▶ **EXERCISE REQUIREMENTS**
Would you output all the data exactly as it stands?

▶ **INFORMATION SHOWN**
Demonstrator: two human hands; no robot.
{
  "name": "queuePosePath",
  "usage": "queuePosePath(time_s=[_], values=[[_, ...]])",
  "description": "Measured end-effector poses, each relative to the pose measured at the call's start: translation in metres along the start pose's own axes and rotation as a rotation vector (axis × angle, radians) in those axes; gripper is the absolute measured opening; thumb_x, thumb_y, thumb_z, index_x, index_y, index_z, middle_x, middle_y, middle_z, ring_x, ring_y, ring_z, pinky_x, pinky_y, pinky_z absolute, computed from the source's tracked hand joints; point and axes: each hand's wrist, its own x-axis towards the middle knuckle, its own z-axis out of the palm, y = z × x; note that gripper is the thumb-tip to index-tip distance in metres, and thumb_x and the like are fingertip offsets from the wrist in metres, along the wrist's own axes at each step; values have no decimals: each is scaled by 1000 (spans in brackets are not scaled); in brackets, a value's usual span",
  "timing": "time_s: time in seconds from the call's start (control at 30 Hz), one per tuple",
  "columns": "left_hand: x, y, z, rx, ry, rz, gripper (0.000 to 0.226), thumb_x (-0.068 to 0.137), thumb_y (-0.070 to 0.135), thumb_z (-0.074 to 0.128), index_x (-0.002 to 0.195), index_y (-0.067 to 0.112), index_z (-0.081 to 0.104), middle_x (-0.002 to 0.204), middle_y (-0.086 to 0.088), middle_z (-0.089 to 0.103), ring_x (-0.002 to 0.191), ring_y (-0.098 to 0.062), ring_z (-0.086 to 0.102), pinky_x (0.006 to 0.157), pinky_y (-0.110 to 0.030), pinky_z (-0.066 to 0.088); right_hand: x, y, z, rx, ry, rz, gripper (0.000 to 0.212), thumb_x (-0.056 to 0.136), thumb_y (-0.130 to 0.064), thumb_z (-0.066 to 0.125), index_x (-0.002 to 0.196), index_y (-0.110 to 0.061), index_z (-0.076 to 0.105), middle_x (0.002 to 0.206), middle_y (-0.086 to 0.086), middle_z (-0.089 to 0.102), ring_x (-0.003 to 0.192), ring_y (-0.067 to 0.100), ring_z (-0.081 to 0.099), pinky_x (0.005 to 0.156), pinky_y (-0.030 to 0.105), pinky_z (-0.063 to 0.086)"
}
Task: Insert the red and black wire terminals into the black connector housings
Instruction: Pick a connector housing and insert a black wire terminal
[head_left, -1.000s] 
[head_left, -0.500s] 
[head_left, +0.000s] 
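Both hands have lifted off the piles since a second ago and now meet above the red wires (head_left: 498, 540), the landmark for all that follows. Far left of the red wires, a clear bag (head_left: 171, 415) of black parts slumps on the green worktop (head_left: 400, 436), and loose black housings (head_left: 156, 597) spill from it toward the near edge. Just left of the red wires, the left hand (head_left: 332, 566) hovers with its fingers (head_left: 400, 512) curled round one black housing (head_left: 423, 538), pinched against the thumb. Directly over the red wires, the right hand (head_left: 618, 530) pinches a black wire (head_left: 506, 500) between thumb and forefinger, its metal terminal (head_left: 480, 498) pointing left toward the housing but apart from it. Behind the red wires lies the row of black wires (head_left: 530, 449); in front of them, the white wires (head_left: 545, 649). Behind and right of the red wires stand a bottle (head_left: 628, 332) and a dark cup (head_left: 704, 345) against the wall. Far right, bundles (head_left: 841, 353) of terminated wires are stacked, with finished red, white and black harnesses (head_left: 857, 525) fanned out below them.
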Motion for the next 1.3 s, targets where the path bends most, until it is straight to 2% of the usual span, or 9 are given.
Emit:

▶ **OUTPUT**
Demonstrator: two human hands; no robot.
{
  "name": "queuePosePath",
  "usage": "queuePosePath(time_s=[_], values=[[_, ...]])",
  "description": "Measured end-effector poses, each relative to the pose measured at the call's start: translation in metres along the start pose's own axes and rotation as a rotation vector (axis × angle, radians) in those axes; gripper is the absolute measured opening; thumb_x, thumb_y, thumb_z, index_x, index_y, index_z, middle_x, middle_y, middle_z, ring_x, ring_y, ring_z, pinky_x, pinky_y, pinky_z absolute, computed from the source's tracked hand joints; point and axes: each hand's wrist, its own x-axis towards the middle knuckle, its own z-axis out of the palm, y = z × x; note that gripper is the thumb-tip to index-tip distance in metres, and thumb_x and the like are fingertip offsets from the wrist in metres, along the wrist's own axes at each step; values have no decimals: each is scaled by 1000 (spans in brackets are not scaled); in brackets, a value's usual span",
  "timing": "time_s: time in seconds from the call's start (control at 30 Hz), one per tuple",
  "columns": "left_hand: x, y, z, rx, ry, rz, gripper (0.000 to 0.226), thumb_x (-0.068 to 0.137), thumb_y (-0.070 to 0.135), thumb_z (-0.074 to 0.128), index_x (-0.002 to 0.195), index_y (-0.067 to 0.112), index_z (-0.081 to 0.104), middle_x (-0.002 to 0.204), middle_y (-0.086 to 0.088), middle_z (-0.089 to 0.103), ring_x (-0.002 to 0.191), ring_y (-0.098 to 0.062), ring_z (-0.086 to 0.102), pinky_x (0.006 to 0.157), pinky_y (-0.110 to 0.030), pinky_z (-0.066 to 0.088); right_hand: x, y, z, rx, ry, rz, gripper (0.000 to 0.212), thumb_x (-0.056 to 0.136), thumb_y (-0.130 to 0.064), thumb_z (-0.066 to 0.125), index_x (-0.002 to 0.196), index_y (-0.110 to 0.061), index_z (-0.076 to 0.105), middle_x (0.002 to 0.206), middle_y (-0.086 to 0.086), middle_z (-0.089 to 0.102), ring_x (-0.003 to 0.192), ring_y (-0.067 to 0.100), ring_z (-0.081 to 0.099), pinky_x (0.005 to 0.156), pinky_y (-0.030 to 0.105), pinky_z (-0.063 to 0.086)"
}
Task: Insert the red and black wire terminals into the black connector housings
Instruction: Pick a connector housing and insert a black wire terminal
[head_left, -1.000s] 
[head_left, -0.500s] 
[head_left, +0.000s] 
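Both hands have lifted off the piles since a second ago and now meet above the red wires (head_left: 498, 540), the landmark for all that follows. Far left of the red wires, a clear bag (head_left: 171, 415) of black parts slumps on the green worktop (head_left: 400, 436), and loose black housings (head_left: 156, 597) spill from it toward the near edge. Just left of the red wires, the left hand (head_left: 332, 566) hovers with its fingers (head_left: 400, 512) curled round one black housing (head_left: 423, 538), pinched against the thumb. Directly over the red wires, the right hand (head_left: 618, 530) pinches a black wire (head_left: 506, 500) between thumb and forefinger, its metal terminal (head_left: 480, 498) pointing left toward the housing but apart from it. Behind the red wires lies the row of black wires (head_left: 530, 449); in front of them, the white wires (head_left: 545, 649). Behind and right of the red wires stand a bottle (head_left: 628, 332) and a dark cup (head_left: 704, 345) against the wall. Far right, bundles (head_left: 841, 353) of terminated wires are stacked, with finished red, white and black harnesses (head_left: 857, 525) fanned out below them.
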Motion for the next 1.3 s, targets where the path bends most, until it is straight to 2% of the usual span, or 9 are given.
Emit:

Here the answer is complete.